Since her childhood days in Troy chatting up strangers to her mother’s horror, Sara Hussain has never been shy about expressing herself. It’s just been a matter of finding the right vehicle for her inspiration — be it a career in PR, the vivacious hairdo that graced Alive’s cover last year, or Nihilitia, the “stonerglam” band she’s finally bringing back to Columbus.
Hussain picked up the bass at age 15. She did stints with Athens rockers Jet Lucas and Dayton death metal combo In the Black Hearts of Men, but not until she finished law school in Washington, D.C., and moved to a house on Capitol Hill did she start her own band. On Craigslist, she found drummer Brad Sheppard, who recruited Chris Thomas to play guitar.
The lineup clicked instantly on a social and musical level, fast friends playing lumbering music at “turkey neck tempo.” For Hussain, it was a long time coming.
“I kept getting into progressively heavier and heavier music,” Hussain said. “I started off with pop music, which is really evident in my songwriting now. I got from a point where I traveled from, like, Debbie Gibson and Tiffany all the way to High on Fire all the sudden.”
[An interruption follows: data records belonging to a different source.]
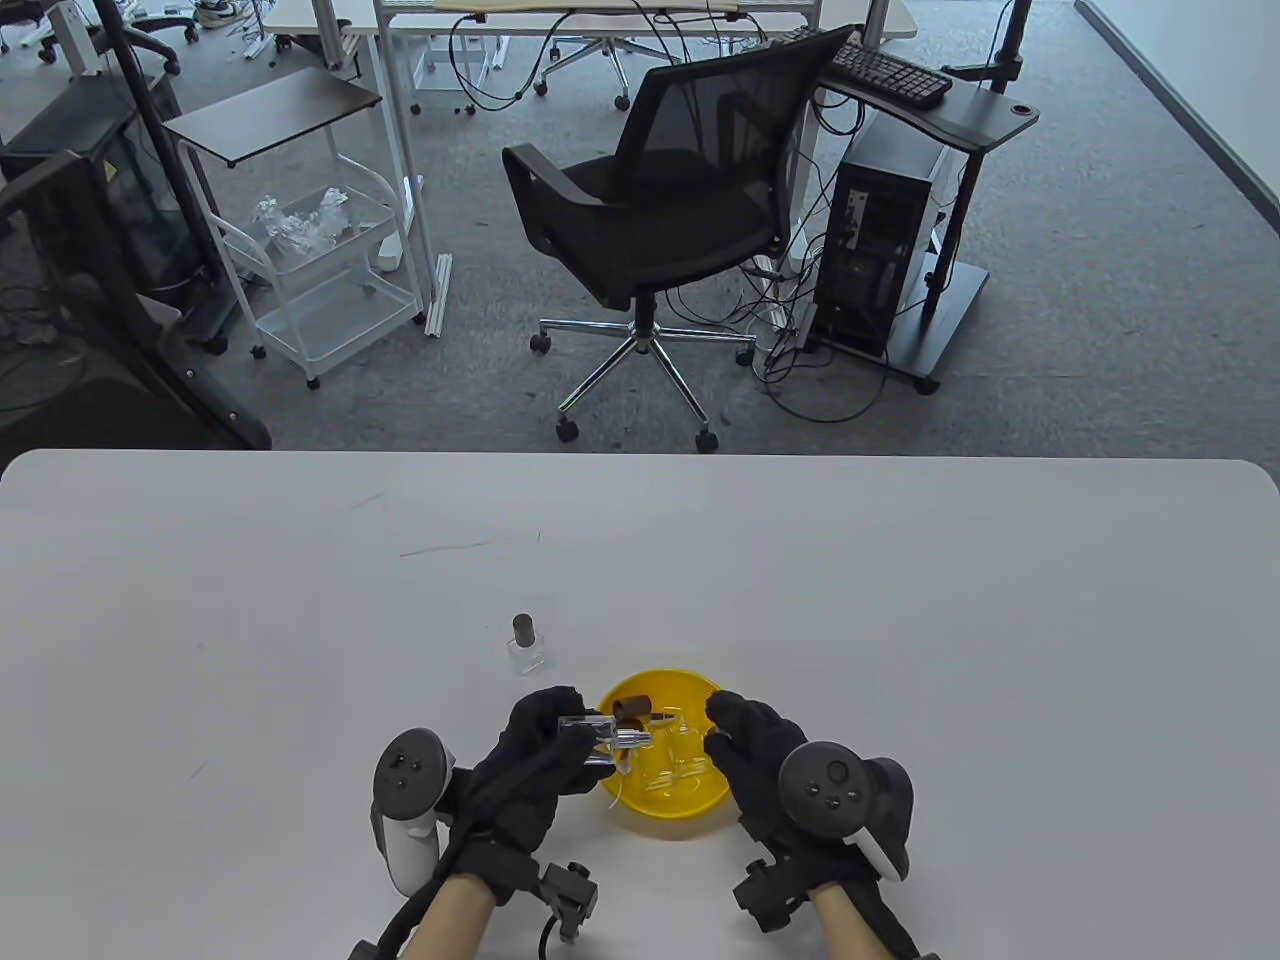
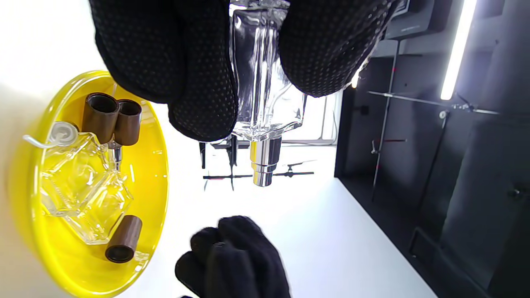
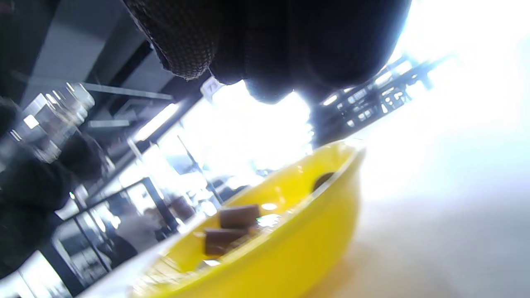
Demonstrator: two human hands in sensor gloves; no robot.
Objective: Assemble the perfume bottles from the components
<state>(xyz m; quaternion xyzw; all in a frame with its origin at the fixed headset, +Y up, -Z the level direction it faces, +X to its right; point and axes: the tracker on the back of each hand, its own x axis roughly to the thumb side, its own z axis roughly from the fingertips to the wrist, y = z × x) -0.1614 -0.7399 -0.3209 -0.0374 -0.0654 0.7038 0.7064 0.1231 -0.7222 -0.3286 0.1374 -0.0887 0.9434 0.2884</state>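
Down at the near edge of the white table [image 1: 900,600], the left hand [image 1: 535,765] grips a clear glass bottle [image 1: 590,742], fingers and thumb curled round its square body, holding it on its side just above the table with the neck pointing toward the yellow bowl [image 1: 700,805]. From the left wrist view the bottle [image 2: 265,82] hangs between the gloved fingers [image 2: 198,82], and its silver spray nozzle [image 2: 263,163] sticks out bare, with no cap on it. The right hand [image 1: 755,755] hovers over the right rim of the bowl, fingers loosely bent and holding nothing that I can make out (the right wrist view is blurred and shows only dark fingertips [image 3: 265,54] above the bowl's wall [image 3: 290,248]). Inside the bowl [image 2: 157,174], the left wrist view shows clear glass bottles [image 2: 83,194] lying in a heap, 2 brown caps [image 2: 112,118] side by side at one end, 1 more brown cap [image 2: 123,240] at the other, and a white pump collar with a thin tube [image 2: 62,134] resting on the glass. Farther back on the table, well apart from the hands, stands 1 finished bottle [image 1: 525,645], upright, with a brown cap on top. Beyond the table an office chair [image 1: 660,220] sits on grey carpet.
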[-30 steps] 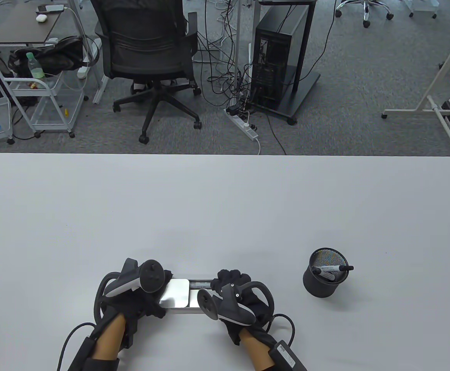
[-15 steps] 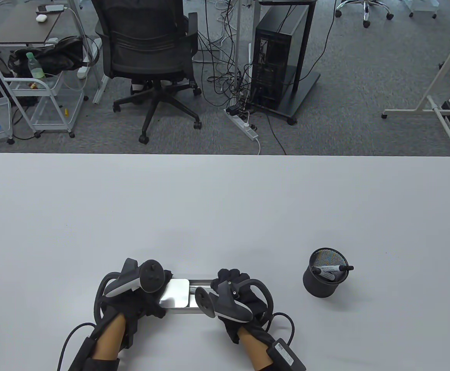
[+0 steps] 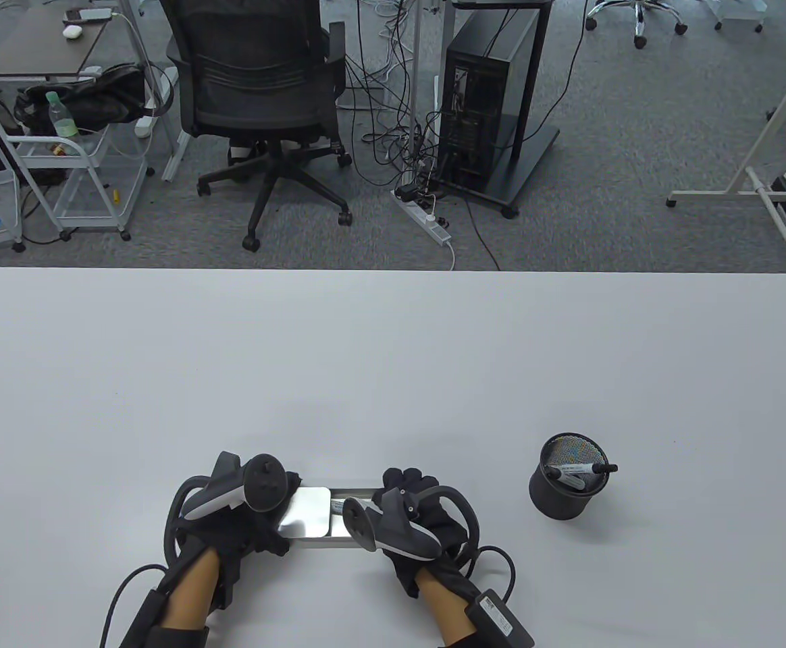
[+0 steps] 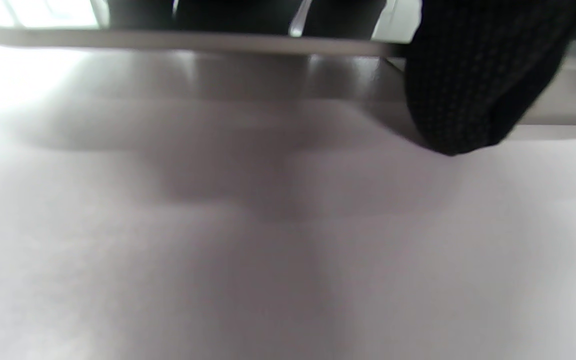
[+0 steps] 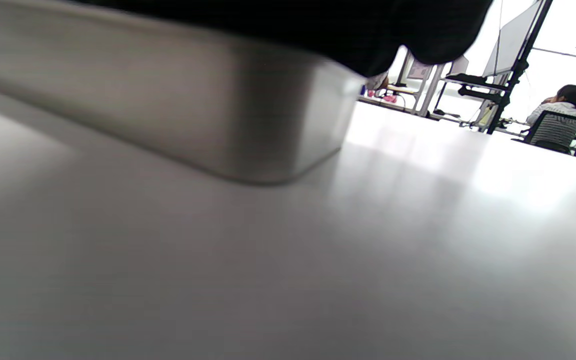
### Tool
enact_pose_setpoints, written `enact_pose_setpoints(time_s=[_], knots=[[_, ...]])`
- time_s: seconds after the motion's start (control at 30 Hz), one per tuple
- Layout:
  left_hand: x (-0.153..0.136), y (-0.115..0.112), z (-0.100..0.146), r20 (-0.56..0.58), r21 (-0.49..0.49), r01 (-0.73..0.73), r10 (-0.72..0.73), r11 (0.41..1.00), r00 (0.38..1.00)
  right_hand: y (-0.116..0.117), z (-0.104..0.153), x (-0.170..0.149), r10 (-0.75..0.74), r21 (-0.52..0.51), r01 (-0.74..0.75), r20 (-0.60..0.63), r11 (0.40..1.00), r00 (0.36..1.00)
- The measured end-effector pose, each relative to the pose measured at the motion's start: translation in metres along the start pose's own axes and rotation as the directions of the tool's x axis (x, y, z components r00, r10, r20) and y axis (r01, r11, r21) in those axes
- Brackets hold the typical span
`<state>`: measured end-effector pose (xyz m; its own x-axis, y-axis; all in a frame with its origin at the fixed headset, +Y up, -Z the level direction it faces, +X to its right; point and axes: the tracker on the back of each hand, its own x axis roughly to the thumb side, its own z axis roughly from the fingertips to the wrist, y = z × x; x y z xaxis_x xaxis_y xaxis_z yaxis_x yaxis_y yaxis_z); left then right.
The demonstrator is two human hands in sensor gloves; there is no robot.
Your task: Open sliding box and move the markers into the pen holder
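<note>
I see one metal box (image 3: 312, 516), one black pen holder (image 3: 564, 496), two markers (image 3: 579, 470) in it, and two hands.

I can make out no word or number clearly. The marker (image 3: 579, 468) standing in the pen holder (image 3: 562, 496) has a white label with dark print, too small for me to read. The small box (image 3: 499, 615) on my right wrist cable carries a light mark at its near end, also too small to read.
</note>
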<state>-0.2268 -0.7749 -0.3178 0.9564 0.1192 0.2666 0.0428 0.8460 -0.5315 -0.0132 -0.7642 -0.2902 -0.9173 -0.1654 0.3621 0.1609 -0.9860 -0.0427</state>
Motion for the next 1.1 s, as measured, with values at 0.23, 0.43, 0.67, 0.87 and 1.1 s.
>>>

Nihilitia played regularly in D.C., sharing stages with heavyweights like The Sword and Hussain’s old Ohio University pals Skeletonwitch. They recorded Nihilist Militia with producer Joel Hamilton (Tom Waits, Blakroc, Unsane) and planned to tour widely in 2009 when cold feet interfered.
Flummoxed, Hussain returned to Ohio, married her longtime boyfriend and started a new chapter. Nihilitia went into hibernation.
Last year, the band woke up. Struggling to start a new group, Hussain petitioned Sheppard and Thomas to rekindle the rock long-distance.
“We all had a chance to realize this was something we wanted,” Thomas said. “Everything seemed to come back, like, zipper-style in 2012. It really was an awakening.”
After two shows in D.C. last year, Nihilitia opens for rising titans Royal Thunder and Ancient VVisdom Friday at Kobo. Hussain is stoked to show off the band she’s boasted about in Columbus for years, and simply to make music with them again.
“They’re my brothers,” Hussain said. “I hate them, but they’re the best.”